EXERCISE:
Stop after the line containing "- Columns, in": print each line exactly from the first line of the listing up to that point.

BEGIN

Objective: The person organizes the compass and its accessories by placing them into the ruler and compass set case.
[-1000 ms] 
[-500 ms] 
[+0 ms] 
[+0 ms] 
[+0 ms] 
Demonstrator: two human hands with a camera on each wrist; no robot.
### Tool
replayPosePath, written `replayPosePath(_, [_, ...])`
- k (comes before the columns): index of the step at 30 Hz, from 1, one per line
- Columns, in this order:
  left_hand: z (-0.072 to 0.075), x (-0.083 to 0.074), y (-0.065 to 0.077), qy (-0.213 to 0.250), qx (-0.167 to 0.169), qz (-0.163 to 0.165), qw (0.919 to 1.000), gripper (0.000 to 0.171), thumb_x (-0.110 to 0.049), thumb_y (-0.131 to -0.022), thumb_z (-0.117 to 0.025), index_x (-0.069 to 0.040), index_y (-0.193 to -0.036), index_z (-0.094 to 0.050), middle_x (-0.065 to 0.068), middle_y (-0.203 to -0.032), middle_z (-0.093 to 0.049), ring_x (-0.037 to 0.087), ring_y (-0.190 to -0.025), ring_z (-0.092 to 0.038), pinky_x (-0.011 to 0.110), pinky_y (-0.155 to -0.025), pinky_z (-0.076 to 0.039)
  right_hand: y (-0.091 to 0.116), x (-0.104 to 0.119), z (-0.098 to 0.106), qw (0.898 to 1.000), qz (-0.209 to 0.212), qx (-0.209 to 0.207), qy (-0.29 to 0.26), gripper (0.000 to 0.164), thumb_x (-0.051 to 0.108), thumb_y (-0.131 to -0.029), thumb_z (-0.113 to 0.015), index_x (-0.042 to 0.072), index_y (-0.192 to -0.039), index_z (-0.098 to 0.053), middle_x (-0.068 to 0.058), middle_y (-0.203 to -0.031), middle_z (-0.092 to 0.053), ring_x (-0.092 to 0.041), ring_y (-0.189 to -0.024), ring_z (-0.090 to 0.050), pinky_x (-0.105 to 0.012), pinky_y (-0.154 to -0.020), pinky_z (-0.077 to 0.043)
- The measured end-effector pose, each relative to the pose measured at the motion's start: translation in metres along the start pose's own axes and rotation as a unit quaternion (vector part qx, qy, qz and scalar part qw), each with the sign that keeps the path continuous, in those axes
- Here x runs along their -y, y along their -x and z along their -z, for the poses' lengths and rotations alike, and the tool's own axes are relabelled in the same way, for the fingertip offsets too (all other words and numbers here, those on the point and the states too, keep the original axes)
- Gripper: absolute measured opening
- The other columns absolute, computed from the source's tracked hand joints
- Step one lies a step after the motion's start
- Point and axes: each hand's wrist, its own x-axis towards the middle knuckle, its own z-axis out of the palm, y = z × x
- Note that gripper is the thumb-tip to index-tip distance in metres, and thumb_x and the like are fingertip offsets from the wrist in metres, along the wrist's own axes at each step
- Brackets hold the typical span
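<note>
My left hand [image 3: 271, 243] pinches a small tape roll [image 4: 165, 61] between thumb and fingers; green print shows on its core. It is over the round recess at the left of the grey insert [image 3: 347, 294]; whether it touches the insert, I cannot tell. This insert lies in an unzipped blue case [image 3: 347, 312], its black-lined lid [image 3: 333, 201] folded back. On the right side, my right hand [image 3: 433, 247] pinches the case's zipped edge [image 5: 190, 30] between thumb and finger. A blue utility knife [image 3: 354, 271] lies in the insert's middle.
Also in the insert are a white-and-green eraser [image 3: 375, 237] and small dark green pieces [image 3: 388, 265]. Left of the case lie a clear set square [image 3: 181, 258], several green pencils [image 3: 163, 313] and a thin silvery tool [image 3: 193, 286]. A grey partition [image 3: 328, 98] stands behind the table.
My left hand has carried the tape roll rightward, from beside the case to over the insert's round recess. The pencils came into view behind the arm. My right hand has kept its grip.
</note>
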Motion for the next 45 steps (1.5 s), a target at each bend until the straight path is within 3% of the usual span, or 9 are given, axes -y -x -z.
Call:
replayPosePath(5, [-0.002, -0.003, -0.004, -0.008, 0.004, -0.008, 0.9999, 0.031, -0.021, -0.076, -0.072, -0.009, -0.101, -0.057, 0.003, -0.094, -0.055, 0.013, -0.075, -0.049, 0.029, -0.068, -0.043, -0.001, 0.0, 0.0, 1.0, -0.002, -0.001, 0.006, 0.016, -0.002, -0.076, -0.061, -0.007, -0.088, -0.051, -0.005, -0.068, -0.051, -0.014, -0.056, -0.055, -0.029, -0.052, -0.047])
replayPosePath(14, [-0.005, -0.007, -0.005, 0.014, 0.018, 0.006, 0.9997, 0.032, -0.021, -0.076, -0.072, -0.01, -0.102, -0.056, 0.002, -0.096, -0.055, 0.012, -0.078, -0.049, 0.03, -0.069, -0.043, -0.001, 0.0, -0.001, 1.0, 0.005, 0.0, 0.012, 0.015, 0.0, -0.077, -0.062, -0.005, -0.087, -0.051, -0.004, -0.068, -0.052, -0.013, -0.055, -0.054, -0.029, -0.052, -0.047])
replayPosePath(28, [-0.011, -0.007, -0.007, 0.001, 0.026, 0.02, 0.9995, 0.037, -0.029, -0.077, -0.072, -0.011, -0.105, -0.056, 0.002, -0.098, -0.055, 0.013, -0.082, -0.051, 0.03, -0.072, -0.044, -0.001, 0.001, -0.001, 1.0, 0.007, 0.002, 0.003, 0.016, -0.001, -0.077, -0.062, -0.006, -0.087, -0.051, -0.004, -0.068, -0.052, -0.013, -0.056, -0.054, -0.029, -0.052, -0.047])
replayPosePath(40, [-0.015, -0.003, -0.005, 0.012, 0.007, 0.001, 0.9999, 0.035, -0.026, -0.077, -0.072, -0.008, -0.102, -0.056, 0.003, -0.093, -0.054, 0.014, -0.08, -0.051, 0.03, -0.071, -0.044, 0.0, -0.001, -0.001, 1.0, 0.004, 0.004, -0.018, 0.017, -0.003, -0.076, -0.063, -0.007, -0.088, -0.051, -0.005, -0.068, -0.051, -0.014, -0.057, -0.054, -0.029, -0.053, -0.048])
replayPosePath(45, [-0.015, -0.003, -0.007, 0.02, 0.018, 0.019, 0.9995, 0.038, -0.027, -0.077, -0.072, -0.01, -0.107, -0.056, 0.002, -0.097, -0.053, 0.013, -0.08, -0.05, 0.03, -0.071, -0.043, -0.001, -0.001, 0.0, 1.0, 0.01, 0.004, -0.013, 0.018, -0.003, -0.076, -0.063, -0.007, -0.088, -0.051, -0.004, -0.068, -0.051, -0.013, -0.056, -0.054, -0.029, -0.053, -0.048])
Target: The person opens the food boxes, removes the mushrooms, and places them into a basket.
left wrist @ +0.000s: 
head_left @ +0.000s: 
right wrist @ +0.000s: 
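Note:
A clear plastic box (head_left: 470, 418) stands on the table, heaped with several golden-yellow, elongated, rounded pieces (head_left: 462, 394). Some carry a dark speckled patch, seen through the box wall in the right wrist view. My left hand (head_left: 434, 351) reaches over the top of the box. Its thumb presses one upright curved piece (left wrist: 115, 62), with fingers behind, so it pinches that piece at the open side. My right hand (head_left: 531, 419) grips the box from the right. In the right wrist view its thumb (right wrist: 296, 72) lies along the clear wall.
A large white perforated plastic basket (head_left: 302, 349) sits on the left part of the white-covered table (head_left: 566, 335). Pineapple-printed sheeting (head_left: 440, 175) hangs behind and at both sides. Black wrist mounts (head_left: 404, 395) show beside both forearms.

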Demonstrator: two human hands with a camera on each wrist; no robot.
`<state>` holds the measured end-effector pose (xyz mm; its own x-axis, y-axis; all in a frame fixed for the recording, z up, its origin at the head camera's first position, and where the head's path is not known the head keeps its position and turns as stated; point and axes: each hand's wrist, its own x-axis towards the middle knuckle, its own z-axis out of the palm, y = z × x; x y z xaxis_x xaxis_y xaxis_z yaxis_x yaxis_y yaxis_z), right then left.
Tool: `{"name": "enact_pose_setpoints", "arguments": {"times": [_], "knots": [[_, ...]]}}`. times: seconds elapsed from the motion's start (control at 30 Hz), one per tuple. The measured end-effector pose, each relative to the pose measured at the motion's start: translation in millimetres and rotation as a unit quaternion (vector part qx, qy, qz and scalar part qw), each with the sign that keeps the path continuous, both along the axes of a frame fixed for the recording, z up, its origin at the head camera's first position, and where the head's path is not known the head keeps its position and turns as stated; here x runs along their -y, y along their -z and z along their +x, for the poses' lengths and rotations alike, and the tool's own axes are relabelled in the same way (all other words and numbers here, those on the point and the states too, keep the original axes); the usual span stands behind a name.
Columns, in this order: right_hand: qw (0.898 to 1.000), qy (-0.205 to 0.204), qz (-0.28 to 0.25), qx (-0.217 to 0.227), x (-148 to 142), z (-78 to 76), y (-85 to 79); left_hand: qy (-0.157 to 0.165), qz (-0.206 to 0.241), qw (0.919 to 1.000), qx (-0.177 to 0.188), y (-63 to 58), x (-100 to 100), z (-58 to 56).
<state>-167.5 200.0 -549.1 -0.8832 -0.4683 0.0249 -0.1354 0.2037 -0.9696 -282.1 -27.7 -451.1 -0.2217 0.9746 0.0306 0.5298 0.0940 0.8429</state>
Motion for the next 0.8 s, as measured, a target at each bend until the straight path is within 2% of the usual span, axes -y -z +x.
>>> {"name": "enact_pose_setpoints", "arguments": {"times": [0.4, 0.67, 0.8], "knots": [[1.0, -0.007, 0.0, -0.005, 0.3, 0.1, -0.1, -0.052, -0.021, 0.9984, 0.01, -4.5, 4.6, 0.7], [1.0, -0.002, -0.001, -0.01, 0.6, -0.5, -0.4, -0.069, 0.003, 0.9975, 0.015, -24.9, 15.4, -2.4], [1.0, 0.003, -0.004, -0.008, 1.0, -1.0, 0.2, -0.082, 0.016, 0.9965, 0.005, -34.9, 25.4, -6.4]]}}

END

EXPECTED ANSWER:
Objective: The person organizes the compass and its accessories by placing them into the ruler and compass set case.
[-1000 ms] 
[-500 ms] 
[+0 ms] 
[+0 ms] 
[+0 ms] 
Demonstrator: two human hands with a camera on each wrist; no robot.
### Tool
replayPosePath, written `replayPosePath(_, [_, ...])`
- k (comes before the columns): index of the step at 30 Hz, from 1, one per line
- Columns, in this order:

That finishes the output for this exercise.